Para o líder do PSDB na Câmara, Duarte Nogueira (SP), a permanência de Lupi é "absolutamente insustentável".
- O ministro não tinha qualquer condição de permanecer no cargo já há algum tempo. O que mais, além desse posicionamento da Comissão de Ética, a presidente Dilma está esperando? Isso só comprova que a faxina não existe. A presidente apenas reage e, nesse caso, perdeu o timing - afirmou o tucano.

Denúncias contra o ministro começaram há quase um mês

A onda de denúncias contra o Ministério do Trabalho começou no início do mês, envolvendo organizações não governamentais (ONGs). Entre os problemas apontados pela imprensa estão irregularidades em convênios e a cobrança de propina para resolver pendências de ONGs.
Reportagem do GLOBO de 6 de novembro mostrou que as fraudes em convênios com ONGs, conhecidas nas pastas do Turismo e Esporte, se repetiam no Ministério do Trabalho. Em Sergipe, a Polícia federal abriu 20 inquéritos para apurar desvios protagonizados por ONGs que receberam 11,2 milhões em convênios. A reportagem informava ainda que a Controladoria-Geral da União apontou indícios de desvios em convênios com 26 entidades em vários estados. O delegado da PF Nilton Ribeiro Santos chegou a declarar: "Parece que os donos de ONGs fajutas tiveram aula de como fraudar a União". Lupi disse que não recebeu informação da PF sobre a investigação e negou ter renovado convênios suspeitos.
Já matéria da "Veja", veiculada na mesma semana, diz que Anderson Alexandre dos Santos, então coordenador-geral de Qualificação Profissional do ministério, teria envolvimento em um suposto esquema de cobrança de propina de ONGs com problemas, com a promessa de resolvê-los.
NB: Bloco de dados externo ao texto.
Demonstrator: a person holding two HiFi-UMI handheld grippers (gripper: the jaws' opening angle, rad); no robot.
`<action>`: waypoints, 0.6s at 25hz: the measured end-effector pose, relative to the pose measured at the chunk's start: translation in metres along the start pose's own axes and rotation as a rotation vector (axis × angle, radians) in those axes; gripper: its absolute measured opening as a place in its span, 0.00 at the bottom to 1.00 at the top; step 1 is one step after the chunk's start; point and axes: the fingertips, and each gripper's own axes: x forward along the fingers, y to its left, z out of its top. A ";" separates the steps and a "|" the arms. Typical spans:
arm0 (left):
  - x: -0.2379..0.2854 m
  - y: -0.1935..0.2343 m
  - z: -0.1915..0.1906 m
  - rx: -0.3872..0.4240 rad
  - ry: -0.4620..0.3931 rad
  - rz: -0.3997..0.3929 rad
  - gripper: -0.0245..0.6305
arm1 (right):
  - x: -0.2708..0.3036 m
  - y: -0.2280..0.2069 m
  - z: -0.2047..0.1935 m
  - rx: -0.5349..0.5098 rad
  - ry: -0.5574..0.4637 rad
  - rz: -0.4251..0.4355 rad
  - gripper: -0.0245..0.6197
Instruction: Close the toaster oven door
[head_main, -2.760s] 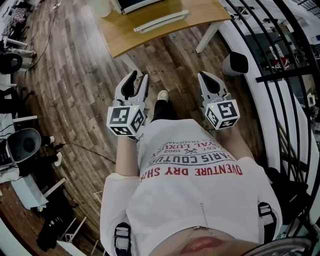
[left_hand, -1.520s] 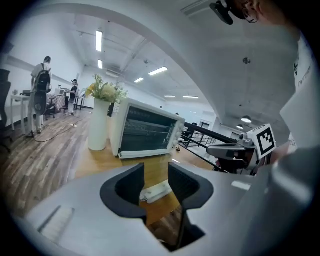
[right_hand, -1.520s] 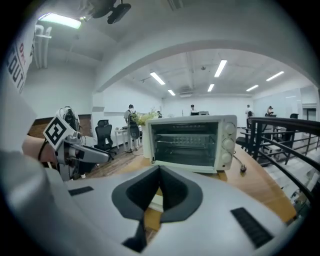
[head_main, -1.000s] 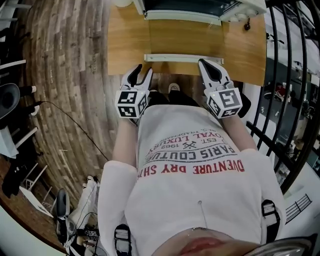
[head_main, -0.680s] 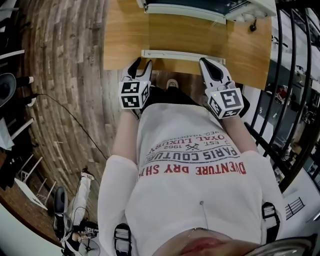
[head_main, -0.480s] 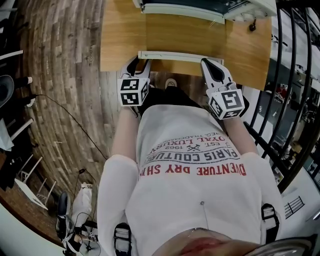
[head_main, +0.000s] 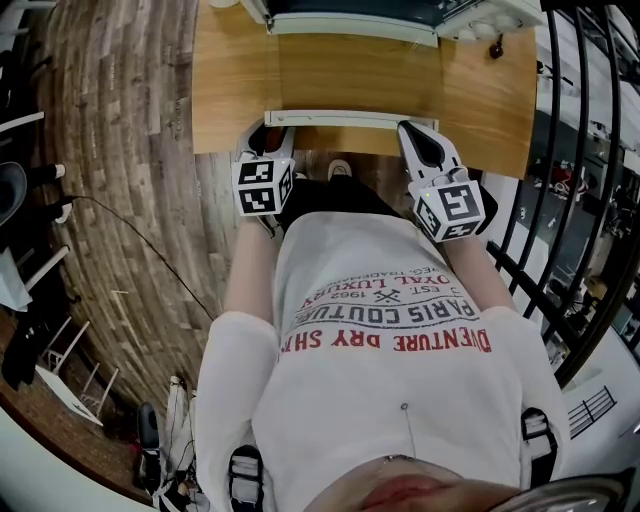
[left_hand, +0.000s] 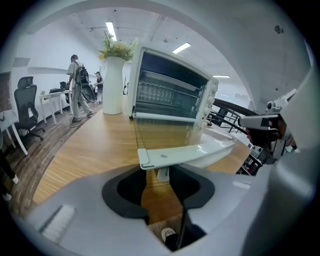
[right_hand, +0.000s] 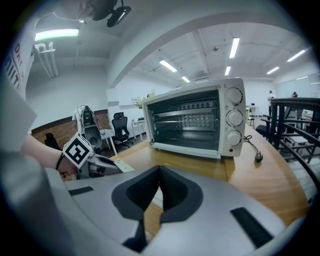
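A white toaster oven (head_main: 350, 10) (left_hand: 172, 92) (right_hand: 200, 122) stands at the back of a wooden table (head_main: 230, 80). Its glass door (head_main: 355, 70) lies open and flat, and the white handle bar (head_main: 350, 118) (left_hand: 187, 155) is near the table's front edge. My left gripper (head_main: 270, 135) (left_hand: 161, 175) is open just under the handle's left end, and the handle's post shows between its jaws. My right gripper (head_main: 408, 128) (right_hand: 160, 169) is shut and empty, with its tip at the handle's right end.
A black railing (head_main: 590, 150) runs along the right side. A power plug (head_main: 493, 47) (right_hand: 257, 157) lies on the table right of the oven. A tall white vase (left_hand: 114, 85) stands behind the oven, and a person (left_hand: 77, 87) and an office chair (left_hand: 25, 110) are farther off.
The table and oven have swung into view ahead. Both grippers have come forward to the table's edge, and the left one has slid in under the handle's left end.
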 end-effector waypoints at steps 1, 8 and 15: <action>0.000 0.000 0.000 -0.005 -0.001 0.001 0.27 | -0.001 -0.001 0.002 -0.001 -0.004 -0.001 0.05; -0.009 -0.003 0.012 -0.007 -0.029 0.012 0.26 | -0.006 -0.009 0.014 -0.004 -0.032 -0.011 0.05; -0.022 -0.013 0.032 0.015 -0.088 0.024 0.21 | -0.018 -0.004 0.026 -0.012 -0.081 0.012 0.05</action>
Ele coordenava uma das ações nas quais as irregularidades prosperam com mais vigor: o Plano Setorial de Qualificação (PlanSeq), vinculado à Secretaria de Políticas Públicas de Emprego (SPPE).
Ao longo das semanas seguintes, outras denúncias (que não foram analisadas pela Comissão de Ética da Presidência) apareceram. O ministro do Trabalho, Carlos Lupi, teria usado, em uma viagem oficial ao Maranhão, um avião alugado pelo presidente de uma ONG acusada de desviar dinheiro de convênios com a pasta.
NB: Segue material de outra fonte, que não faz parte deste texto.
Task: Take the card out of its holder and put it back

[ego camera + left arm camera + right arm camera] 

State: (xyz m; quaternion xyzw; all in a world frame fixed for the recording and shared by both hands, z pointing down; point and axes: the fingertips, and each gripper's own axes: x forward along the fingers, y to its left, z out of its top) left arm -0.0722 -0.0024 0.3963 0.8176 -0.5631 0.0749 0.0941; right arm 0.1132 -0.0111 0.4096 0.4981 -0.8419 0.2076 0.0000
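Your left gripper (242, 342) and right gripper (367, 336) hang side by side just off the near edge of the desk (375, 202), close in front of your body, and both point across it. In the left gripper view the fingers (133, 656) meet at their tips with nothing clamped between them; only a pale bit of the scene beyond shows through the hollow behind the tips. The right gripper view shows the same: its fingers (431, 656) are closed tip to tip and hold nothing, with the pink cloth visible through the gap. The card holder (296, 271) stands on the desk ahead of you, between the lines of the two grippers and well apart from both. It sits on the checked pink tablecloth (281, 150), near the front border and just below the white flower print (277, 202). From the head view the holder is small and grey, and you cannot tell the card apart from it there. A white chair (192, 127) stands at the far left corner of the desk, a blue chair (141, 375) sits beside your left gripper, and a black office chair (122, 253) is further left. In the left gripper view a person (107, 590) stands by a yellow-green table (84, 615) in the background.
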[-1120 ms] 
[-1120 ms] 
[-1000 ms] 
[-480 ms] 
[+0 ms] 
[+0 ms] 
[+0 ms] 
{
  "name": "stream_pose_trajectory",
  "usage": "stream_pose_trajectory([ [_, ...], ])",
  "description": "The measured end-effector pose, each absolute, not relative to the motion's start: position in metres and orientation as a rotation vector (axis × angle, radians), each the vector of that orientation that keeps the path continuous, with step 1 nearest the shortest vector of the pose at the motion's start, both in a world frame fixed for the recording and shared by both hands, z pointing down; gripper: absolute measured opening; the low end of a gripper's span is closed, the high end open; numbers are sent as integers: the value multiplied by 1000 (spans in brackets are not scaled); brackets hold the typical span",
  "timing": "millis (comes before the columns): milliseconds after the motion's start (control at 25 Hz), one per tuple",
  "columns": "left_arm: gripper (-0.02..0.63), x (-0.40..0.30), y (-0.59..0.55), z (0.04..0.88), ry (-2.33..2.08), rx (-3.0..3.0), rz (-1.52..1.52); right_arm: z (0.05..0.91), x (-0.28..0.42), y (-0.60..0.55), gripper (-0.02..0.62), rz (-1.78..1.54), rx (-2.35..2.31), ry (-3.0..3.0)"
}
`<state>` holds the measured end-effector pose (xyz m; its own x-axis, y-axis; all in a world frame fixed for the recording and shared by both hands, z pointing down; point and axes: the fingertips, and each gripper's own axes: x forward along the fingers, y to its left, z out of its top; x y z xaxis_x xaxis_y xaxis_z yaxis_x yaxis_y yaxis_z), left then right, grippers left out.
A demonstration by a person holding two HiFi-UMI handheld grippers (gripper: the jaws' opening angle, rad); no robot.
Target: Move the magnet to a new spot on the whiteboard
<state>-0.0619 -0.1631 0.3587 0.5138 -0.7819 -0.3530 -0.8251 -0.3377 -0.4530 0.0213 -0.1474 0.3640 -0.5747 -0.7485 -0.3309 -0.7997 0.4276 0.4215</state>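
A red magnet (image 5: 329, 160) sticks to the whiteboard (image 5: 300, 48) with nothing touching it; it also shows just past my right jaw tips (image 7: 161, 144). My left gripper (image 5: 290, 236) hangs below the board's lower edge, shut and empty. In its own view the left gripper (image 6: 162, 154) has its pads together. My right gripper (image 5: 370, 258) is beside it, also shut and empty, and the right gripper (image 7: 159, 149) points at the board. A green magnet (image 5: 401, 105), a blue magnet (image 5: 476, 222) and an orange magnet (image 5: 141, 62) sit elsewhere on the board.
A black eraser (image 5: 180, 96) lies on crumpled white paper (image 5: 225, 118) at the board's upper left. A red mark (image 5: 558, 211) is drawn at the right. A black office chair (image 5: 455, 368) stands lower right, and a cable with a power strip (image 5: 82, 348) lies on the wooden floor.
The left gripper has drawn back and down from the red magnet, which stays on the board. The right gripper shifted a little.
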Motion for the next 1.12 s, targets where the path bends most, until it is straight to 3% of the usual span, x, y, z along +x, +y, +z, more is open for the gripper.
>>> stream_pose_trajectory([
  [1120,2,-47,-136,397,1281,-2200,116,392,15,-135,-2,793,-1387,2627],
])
Segundo reportagem publicada pela revista "Veja", Lupi, em companhia de caciques do PDT, percorreu em dezembro de 2009 sete municípios do Maranhão para o lançamento de um programa de qualificação profissional no estado. A bordo do King-Air branco, prefixo PT-ONJ, também estavam o ex-governador do Maranhão Jackson Lago, já falecido, o então secretário de Políticas Públicas de Emprego do ministério, Ezequiel de Souza Nascimento, o então assessor de Lupi e hoje deputado federal Weverton Rocha e um convidado especial, o gaúcho Adair Meira, que comanda uma rede de ONGs conveniadas com o ministério.
O Ministério do Trabalho assinou quatro convênios com a ONG Pró-Cerrado, do empresário Adair Meira, duas semanas depois de o ministro visitar o interior do Maranhão em avião providenciado pelo dirigente da entidade. Os convênios assinados nos dia 30 e 31 de dezembro de 2009 previam liberação de R$ 5,1 milhões.
Lupi também é acusado, em matéria da "Folha de S.Paulo", de ter sido funcionário fantasma na liderança do PDT na Câmara entre dezembro de 2000 e junho de 2006.